* [What is being asked]: Print the lines in the listing below starting at the line with "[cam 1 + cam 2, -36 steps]" and ending at the line with "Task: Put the", both included. Reproduce them exactly and omit every picture.

* [Source data]:
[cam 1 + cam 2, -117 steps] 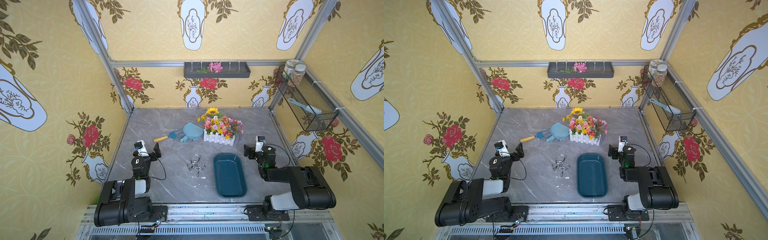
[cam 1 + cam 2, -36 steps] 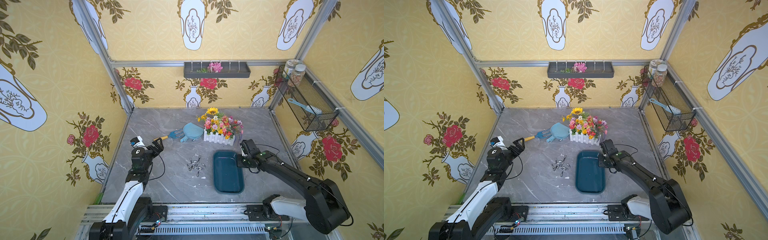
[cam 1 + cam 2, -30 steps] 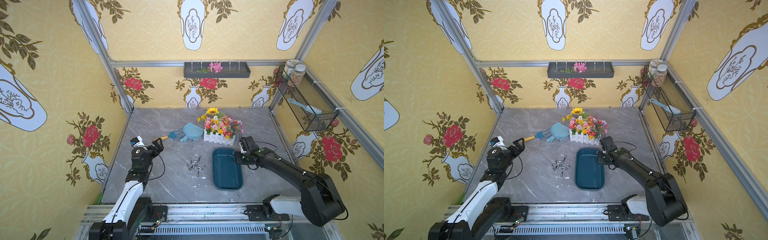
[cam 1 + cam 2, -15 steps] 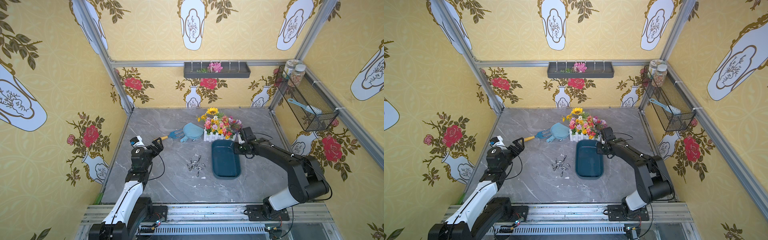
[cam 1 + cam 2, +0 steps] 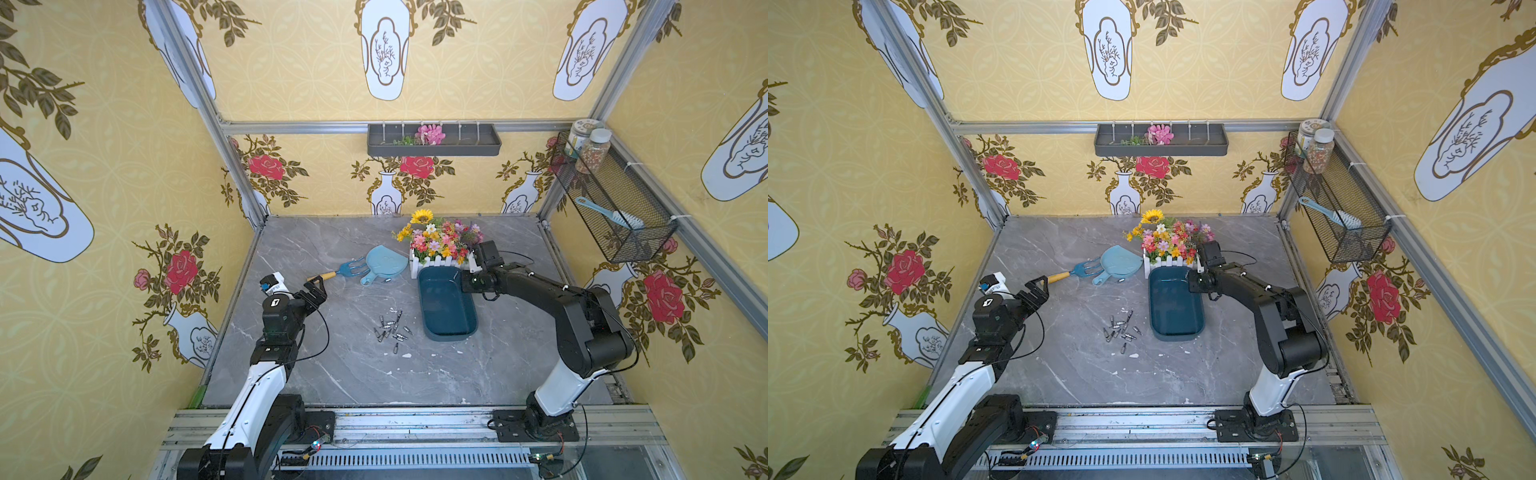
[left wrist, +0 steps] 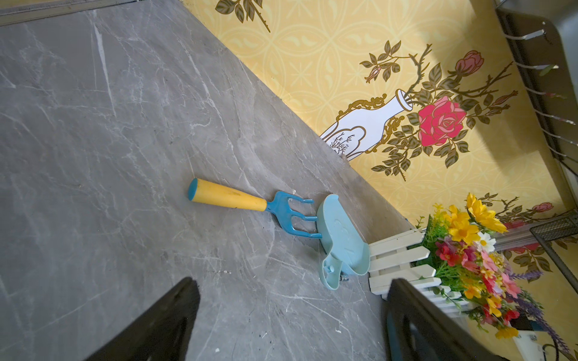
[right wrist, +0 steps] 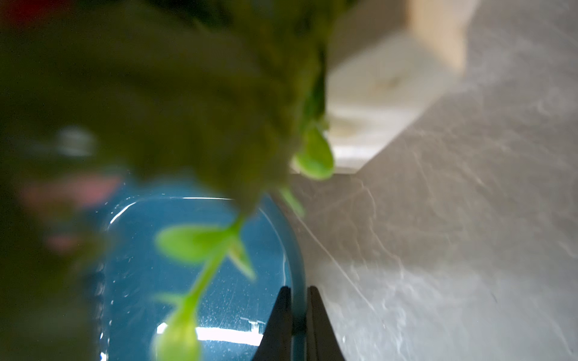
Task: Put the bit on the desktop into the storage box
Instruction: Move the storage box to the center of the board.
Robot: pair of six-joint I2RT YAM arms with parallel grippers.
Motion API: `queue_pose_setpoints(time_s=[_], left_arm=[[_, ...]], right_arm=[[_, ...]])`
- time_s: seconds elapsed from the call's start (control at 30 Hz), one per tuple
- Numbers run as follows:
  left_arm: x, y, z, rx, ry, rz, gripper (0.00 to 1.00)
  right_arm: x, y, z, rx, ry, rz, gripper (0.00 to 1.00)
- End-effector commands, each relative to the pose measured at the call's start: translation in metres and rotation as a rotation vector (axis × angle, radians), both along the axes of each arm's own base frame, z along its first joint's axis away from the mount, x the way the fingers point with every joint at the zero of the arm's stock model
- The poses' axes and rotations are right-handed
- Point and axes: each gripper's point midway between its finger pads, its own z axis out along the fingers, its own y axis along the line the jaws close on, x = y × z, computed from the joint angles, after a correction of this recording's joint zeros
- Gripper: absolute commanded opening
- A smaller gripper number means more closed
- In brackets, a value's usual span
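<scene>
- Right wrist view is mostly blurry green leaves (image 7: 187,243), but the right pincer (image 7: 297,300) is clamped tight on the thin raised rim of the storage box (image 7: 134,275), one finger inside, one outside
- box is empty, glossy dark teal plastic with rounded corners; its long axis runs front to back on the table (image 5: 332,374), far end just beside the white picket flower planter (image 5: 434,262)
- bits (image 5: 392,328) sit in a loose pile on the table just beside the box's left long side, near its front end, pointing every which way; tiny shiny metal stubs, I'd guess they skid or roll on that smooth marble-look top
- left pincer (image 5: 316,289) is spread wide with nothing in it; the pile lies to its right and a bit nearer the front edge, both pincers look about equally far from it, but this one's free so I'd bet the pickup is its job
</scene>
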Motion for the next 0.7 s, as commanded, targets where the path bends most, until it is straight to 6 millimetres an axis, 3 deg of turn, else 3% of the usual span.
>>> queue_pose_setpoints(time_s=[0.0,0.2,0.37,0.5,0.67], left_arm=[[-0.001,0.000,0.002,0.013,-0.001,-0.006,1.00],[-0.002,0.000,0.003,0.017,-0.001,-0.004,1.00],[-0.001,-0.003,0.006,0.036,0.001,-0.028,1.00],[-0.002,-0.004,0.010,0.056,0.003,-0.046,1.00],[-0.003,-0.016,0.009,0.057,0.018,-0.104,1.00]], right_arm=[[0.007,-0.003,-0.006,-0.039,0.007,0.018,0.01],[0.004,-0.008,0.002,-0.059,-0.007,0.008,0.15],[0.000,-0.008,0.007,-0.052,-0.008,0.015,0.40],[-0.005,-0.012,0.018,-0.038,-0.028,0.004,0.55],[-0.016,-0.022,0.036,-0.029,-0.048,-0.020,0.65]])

* [Task answer]:
[cam 1 + cam 2, -36 steps] 
[cam 1 + cam 2, -30 steps] 
[cam 1 + cam 2, -15 steps] 
[cam 1 + cam 2, +0 steps] 
[left wrist, +0 steps] 
[right wrist, +0 steps] 
Task: Put the bit on the desktop into the storage box

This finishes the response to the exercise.